Ze trok de telefoon naar zich toe. Welke Nederlandse toerist stuurt een berichtje naar zijn reisleidster als het een spoedgeval betreft? Dan bel je toch? Of was zij nou gek?
Met een schuin oog keek ze naar de ingang van Buena Vista. Geen Ingrid. Hoewel een stem in haar hoofd fluisterde dat ze zich niet met iemand anders zijn zaken moest bemoeien, begon haar duim in rap tempo op knopjes te drukken. Het laatst ontvangen bericht verscheen in het beeldscherm.
Verde . Voor een vertaling van dit woord voldeed haar beperkte Spaans. Verde was groen, wist ze. Waar het bericht op sloeg, was haar echter een raadsel. Snel zocht ze naar het vorige bericht.
Rojo . Ook dit woord was geen probleem. Rojo was Spaans voor rood. Nadat Ingrid dit bericht had ontvangen was ze naar het complex met de rode bakstenen gereden. Zou het soms daarmee te maken hebben? Maar hoe viel dit te rijmen met een Nederlander die kiespijn had? Zond die soms een berichtje dat bestond uit het woord ‘rojo’? En waar stond ‘verde’ dan voor? Een blindedarmontsteking soms? Wat was dit voor flauwekul?!

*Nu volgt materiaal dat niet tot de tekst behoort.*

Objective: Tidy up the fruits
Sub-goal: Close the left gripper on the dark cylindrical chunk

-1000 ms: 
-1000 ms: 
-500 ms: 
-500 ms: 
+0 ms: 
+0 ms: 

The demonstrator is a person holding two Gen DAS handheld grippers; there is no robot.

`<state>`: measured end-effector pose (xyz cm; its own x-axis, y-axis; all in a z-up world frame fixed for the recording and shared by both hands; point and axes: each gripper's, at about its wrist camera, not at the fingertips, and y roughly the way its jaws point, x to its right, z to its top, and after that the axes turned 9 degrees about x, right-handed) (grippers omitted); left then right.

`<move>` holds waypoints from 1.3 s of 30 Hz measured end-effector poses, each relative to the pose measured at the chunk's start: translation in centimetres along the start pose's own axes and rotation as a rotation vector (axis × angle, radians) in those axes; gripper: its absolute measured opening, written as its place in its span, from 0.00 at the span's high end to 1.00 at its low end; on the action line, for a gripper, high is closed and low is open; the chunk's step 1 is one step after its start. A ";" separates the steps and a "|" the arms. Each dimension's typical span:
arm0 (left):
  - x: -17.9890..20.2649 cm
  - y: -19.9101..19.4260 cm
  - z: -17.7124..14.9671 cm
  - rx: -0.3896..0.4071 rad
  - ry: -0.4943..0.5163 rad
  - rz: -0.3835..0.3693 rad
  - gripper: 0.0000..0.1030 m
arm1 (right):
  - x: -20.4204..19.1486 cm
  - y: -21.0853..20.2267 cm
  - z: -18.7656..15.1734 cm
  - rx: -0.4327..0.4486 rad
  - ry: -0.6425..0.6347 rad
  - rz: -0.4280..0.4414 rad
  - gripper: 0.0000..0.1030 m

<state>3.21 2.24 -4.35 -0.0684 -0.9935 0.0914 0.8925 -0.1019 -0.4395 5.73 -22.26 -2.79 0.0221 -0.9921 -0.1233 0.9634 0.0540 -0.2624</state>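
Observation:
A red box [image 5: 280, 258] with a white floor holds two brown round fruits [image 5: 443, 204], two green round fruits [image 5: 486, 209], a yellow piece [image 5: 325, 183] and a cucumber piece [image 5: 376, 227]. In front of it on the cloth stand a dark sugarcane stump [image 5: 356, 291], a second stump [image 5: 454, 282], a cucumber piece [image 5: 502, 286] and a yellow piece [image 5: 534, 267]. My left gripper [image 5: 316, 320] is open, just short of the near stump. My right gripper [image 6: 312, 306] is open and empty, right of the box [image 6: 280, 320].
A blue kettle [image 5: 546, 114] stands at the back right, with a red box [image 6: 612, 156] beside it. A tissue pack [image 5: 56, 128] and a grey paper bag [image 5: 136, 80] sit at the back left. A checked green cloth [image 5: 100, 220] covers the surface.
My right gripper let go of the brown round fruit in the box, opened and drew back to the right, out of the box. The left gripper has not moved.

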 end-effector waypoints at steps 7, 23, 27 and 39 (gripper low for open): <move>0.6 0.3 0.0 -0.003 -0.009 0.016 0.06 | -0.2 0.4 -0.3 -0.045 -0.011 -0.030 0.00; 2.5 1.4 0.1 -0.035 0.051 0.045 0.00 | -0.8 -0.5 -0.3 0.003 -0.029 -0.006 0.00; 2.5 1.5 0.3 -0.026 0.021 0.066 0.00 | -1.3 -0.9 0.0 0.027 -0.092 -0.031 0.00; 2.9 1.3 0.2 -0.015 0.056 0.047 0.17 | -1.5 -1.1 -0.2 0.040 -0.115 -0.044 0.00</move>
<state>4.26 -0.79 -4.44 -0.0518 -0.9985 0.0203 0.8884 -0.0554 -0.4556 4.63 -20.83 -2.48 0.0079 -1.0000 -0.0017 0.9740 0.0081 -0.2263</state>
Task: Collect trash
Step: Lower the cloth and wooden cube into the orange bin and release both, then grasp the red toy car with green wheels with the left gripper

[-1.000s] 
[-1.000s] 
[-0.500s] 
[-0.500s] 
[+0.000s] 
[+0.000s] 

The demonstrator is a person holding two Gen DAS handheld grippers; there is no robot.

Nummerherkenning, schoot het door haar hoofd. Ze drukte nogmaals en zag dat het laatste bericht door een Spaans nummer was verzonden. Geen toerist, dus. In elk geval geen Nederlander. Of hij moest een Spaans mobieltje hebben, en de kans daarop leek astronomisch klein. Ze legde de telefoon weer terug in het bakje. Alsof het van boven was geregeld, kwam Ingrid aangelopen. Nog sneller dan de eerste keer, dacht Dagmar. Erin en eruit. In een fractie van een seconde besloot ze om haar mond te houden. Als ze het ooit ter sprake zou brengen, was Marianne daarvoor de aangewezen persoon. Om Ingrid er hier en nu op aan te spreken leek haar geen sterk plan.
‘Gek word ik van die zeurkousen,’ zei Ingrid toen ze instapte. Ze startte de motor en reed weg. Ontstemd keek ze op haar horloge.
‘Ruim een kwartier te laat. Bereid je maar vast voor op een lastig halfuurtje, Dagmar. In hotel Neptunus zullen de gasten ons allerminst met open armen ontvangen.’